So a lot has happened lately. I finally got my pay raise at Blue and Gold, and I’m now making $15+ an hour, so I’m really jazzed about that, just not about the union initiation fee I’ll have to pay later, lol. I finally got my last grade back for the Fall semester and it completes the sweep of A’s. I don’t get to say this much, but I’m really proud of myself. This has definitely been one of the more trying semesters for me, and probably one of the most trying times in my life, but I’ve made it through, albeit a bit roughed up and with a few emotional scars, but they’re healing–they just need some time…

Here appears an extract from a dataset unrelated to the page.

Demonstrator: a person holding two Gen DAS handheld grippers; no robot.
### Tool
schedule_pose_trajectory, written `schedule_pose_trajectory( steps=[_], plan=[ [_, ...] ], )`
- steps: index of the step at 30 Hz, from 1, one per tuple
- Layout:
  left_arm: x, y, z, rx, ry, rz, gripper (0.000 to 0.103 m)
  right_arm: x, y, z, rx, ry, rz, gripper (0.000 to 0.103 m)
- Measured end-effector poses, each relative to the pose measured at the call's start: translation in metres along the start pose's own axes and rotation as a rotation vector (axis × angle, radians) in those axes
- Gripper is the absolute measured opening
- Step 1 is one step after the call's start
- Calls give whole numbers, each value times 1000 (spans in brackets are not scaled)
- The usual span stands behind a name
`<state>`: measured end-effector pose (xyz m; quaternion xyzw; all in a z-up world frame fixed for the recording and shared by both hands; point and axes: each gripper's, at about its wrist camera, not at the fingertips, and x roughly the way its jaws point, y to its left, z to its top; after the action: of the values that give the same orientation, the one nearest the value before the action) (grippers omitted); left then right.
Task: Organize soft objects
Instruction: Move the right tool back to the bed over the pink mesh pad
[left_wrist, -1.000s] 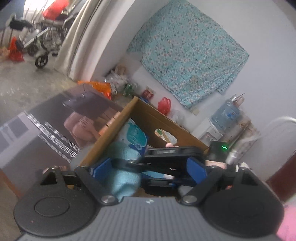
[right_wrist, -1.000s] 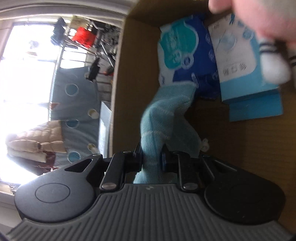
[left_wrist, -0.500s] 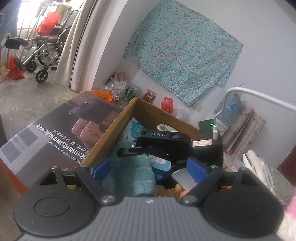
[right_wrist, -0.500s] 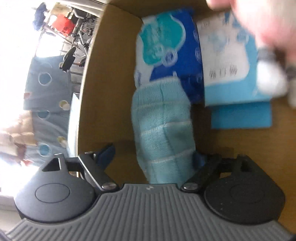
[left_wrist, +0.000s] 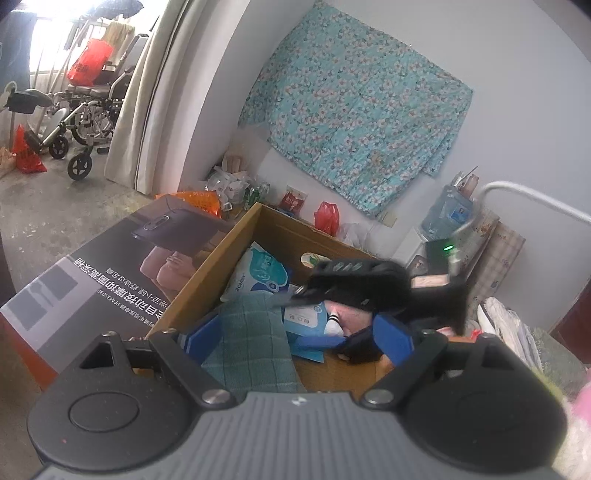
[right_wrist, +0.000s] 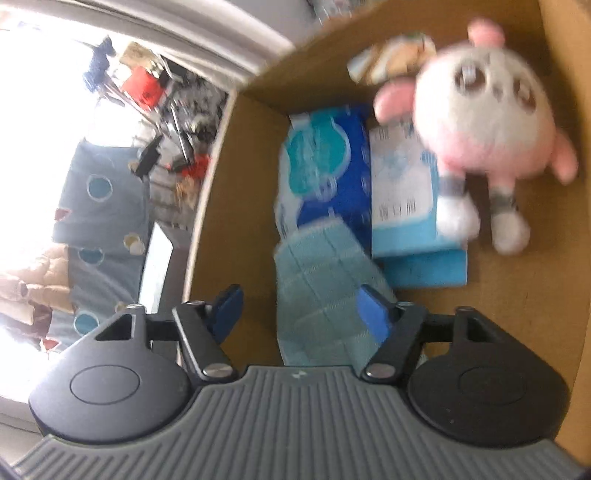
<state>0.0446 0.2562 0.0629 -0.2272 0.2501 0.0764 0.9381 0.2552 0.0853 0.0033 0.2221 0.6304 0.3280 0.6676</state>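
Observation:
An open cardboard box (left_wrist: 207, 269) (right_wrist: 221, 206) holds a folded light-blue towel (left_wrist: 255, 343) (right_wrist: 321, 295), blue tissue packs (left_wrist: 258, 269) (right_wrist: 328, 166) and a pink-and-white plush toy (right_wrist: 484, 122) (left_wrist: 351, 317). My right gripper (right_wrist: 303, 314) is open above the towel, which lies loose on the box floor. My left gripper (left_wrist: 295, 336) is open and empty at the box's near edge. The right gripper's black body (left_wrist: 373, 284) shows in the left wrist view above the box.
A large printed carton (left_wrist: 122, 266) lies to the left of the box. A wheelchair (left_wrist: 74, 122) stands by the curtain. Bags and bottles (left_wrist: 258, 192) line the wall under a floral cloth (left_wrist: 358, 110). A water jug (left_wrist: 447, 210) stands at the right.
My right gripper opened, let go of the towel and pulled back up from the box. The towel now lies flat in the box. The plush toy came fully into the right view.

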Motion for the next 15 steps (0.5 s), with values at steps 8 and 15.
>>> schedule_pose_trajectory(
  steps=[8, 15],
  plan=[
    [-9, -1, -1, 17, -19, -5, 90, 55, -2, -4, 68, 88, 0, 66],
    [-6, 0, -4, 11, -5, -16, 90, 81, -15, -3, 181, 160, 230, 75]
  ],
)
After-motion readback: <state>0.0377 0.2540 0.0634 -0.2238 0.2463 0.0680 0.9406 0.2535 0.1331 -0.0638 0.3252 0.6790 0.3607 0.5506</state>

I’ve been hanging out with my friends pretty often lately. Throughout my time here at Cal, my friends have stuck by me through all the good and bad times, and I’m really grateful for them. I don’t think I get to tell them how much I appreciate them as often as I’d like, but I hope they know that I wouldn’t be here today if it weren’t for them. In my darkest hours, when all hope seemed to have faded with the setting of the sun, my friends brought light back into my life. No matter where I go or what I do, they have always accepted me for who I am, and have always made me feel at home. For those of you reading this, thank you, thank you, a million times thank you!
A couple of nights ago, I had an amazing phone conversation with a friend of mine. He actually took me by surprise because I had already gone to bed and dozed off for like 20 minutes or so, but then the phone rang and his name popped up on the display. We’ve been involved in a barrage of phone tag given our busy and conflicting schedules, but we finally got to talk the night before last and it was just awesome! I haven’t had a conversation like that in quite some time, and the two hours that we talked just flew by. It’s always nice to be able to find someone whom you can just talk to about the most random things, and still be fully engaged in the conversation. Our world is such a fast-paced and driven society that there always has to be a purpose for a call, or a motive, but it’s nice to be able to just talk about any random thing–about whatever comes into mind. Each human is so absolutely unique and special in his or her own way; we all have so much to offer to others, but oftentimes, most people just don’t have the time to discover these hidden jewels. Fortunately for me, a precious one is before me; it pains me then to see him hurt…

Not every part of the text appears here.